For starters, Bezos does not need the paper to turn a profit -- at least, not immediately -- which will give him more room to experiment, noted Rich Hanley, associate professor of journalism and graduate journalism director at Quinnipiac University.

"He may see it as a platform for his other personal ambitions that may include revolutionizing the way news is gathered, assembled and delivered," Hanley told the E-Commerce Times.
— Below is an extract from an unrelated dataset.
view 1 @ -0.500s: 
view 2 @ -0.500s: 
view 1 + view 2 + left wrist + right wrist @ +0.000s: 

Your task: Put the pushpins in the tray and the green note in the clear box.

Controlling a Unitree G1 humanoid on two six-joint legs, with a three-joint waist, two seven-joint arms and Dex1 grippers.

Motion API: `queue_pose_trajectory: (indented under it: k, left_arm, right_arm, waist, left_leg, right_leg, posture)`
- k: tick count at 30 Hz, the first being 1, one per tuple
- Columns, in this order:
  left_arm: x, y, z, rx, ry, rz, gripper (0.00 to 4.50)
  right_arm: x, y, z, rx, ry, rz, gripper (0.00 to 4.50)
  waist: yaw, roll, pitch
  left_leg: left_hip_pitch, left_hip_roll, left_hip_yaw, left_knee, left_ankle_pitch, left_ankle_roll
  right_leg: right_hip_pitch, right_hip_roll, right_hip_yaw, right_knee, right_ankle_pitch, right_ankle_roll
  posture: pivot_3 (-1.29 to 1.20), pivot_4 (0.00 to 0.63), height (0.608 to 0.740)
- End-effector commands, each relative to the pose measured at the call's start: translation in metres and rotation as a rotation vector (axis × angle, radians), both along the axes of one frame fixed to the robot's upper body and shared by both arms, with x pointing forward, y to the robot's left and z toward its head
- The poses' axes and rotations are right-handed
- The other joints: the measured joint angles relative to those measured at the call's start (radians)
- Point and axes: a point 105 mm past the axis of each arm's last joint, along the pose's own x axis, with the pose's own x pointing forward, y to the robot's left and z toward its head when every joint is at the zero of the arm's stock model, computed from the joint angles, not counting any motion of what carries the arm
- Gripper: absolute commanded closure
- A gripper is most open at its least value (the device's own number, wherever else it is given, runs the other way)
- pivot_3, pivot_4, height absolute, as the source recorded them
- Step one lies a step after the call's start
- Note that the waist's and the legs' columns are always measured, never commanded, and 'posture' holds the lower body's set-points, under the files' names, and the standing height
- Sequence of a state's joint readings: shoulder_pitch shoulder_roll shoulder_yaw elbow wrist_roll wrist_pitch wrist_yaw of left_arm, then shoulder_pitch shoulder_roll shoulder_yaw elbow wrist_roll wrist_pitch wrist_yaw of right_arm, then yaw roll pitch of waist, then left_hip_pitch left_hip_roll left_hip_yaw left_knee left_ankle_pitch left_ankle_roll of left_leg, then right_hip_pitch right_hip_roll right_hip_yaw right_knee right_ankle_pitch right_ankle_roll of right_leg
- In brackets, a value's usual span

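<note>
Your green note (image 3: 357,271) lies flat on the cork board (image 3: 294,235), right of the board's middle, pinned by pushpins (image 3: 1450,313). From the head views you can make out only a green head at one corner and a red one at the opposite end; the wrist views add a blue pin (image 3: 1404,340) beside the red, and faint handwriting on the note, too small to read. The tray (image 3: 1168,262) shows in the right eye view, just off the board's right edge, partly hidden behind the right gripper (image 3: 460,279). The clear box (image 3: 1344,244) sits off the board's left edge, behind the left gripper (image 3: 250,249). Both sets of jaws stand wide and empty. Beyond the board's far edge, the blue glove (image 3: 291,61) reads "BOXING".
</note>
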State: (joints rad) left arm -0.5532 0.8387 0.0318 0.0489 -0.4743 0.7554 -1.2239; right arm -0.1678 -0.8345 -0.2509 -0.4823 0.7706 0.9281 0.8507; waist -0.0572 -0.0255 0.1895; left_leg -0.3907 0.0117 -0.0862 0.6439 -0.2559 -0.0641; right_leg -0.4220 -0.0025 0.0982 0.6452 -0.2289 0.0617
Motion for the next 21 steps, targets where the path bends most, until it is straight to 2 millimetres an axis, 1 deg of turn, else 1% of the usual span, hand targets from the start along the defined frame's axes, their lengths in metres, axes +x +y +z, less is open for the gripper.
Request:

"He will certainly bring the same blend of curiosity and analysis to solving the crisis of journalism as he did when he selected books as the ideal product for launching an online store," he predicted. "The Internet is, after all, nothing more than interfaces connected to databases, which is the foundation of Bezos' original insight as applied to online commerce."

Bezos probably will experiment with smart reporting through the Kindle Publishing platform, suggested N. Venkat Venkatraman, a business professor at Boston University, which is located in a city that also saw its flagship paper trade recently.

"I see it as an opportunistic buy for him -- one that may have a longer-term connection to Amazon, but in the short term, it is about Bezos," he told the E-Commerce Times.

The last part of the article comes after the heading "Influencing Politics":

The acquisition is also an example of how tech executives are increasingly seeking to influence the power center that is official Washington -- a role that in previous years they disregarded as unimportant.

Bezos now has control of the most powerful medium in D.C. in terms of governmental influence, Erik Dochtermann, CEO of media agency KD+E, told the E-Commerce Times.

"This will enable him to manage the communication of the inevitable regulation and restrictions Congress will place on digital copyrights, online taxation practices, antitrust, etc.," he noted.

It is a move straight out of the Murdoch playbook, Dochtermann said. "How he chooses to wield this new power will likely take years to reveal itself."

I find it hard to imagine Bezos as the next Murdoch, and I suspect owning the newspaper may be more of a hobby for him, rather than a significant financial move. Or maybe it will be a creative outlet. After all, McLuhan did suggest that when a medium becomes obsolesced, it often is transformed from a mode of communication into an art form. While the electronic media turn journalism into entertainment, as Neil Postman noted in Amusing Ourselves to Death, print media are transforming the news into a type of artistic expression, giving new meaning to Ezra Pound's remark that the artist is the antenna of the race.